Go line by line through the data and copy those with the word "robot".

*** Exercise data ***

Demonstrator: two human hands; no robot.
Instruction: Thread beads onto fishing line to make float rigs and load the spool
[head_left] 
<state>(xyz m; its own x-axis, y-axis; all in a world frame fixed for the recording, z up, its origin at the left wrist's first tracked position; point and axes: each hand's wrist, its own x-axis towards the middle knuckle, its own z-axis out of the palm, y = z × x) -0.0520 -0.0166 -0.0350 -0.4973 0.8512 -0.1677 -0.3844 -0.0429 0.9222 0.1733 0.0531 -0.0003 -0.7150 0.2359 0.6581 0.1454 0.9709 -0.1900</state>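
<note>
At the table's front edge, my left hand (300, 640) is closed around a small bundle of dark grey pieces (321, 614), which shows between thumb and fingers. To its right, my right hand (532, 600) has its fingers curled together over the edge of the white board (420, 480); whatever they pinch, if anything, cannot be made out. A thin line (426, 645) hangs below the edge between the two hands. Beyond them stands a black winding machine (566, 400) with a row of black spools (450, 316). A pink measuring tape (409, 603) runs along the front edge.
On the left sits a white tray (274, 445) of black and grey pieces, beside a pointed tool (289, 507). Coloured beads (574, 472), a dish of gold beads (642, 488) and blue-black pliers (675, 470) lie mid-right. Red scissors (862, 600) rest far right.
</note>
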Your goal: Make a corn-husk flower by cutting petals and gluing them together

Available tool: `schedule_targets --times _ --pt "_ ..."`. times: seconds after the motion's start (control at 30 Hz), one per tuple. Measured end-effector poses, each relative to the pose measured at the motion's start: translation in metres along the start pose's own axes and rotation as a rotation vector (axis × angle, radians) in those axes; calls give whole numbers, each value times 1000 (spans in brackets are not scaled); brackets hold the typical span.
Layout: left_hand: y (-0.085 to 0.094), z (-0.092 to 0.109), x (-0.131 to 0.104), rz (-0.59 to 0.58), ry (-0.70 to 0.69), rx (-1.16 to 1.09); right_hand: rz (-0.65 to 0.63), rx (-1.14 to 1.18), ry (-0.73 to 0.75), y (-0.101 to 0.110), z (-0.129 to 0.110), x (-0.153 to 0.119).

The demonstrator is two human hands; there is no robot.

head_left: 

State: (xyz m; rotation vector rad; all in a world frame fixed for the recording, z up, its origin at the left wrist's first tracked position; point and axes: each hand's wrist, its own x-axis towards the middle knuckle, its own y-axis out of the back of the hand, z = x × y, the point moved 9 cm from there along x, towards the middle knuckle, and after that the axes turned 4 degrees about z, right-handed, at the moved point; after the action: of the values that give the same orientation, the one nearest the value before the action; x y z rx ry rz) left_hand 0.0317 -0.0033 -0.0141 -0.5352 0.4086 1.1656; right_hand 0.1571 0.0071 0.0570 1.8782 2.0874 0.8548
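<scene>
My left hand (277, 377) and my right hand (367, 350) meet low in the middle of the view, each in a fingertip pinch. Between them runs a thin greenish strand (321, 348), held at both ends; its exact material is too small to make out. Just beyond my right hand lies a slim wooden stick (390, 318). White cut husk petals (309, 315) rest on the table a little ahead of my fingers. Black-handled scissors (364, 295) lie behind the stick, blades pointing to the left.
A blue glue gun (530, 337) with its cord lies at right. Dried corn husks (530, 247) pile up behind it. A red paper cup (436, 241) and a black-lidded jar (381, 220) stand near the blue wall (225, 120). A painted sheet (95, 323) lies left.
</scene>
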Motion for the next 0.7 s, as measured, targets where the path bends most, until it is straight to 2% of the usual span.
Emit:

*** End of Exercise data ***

▸ Output for this task:
Demonstrator: two human hands; no robot.
The demonstrator is two human hands; there is no robot.

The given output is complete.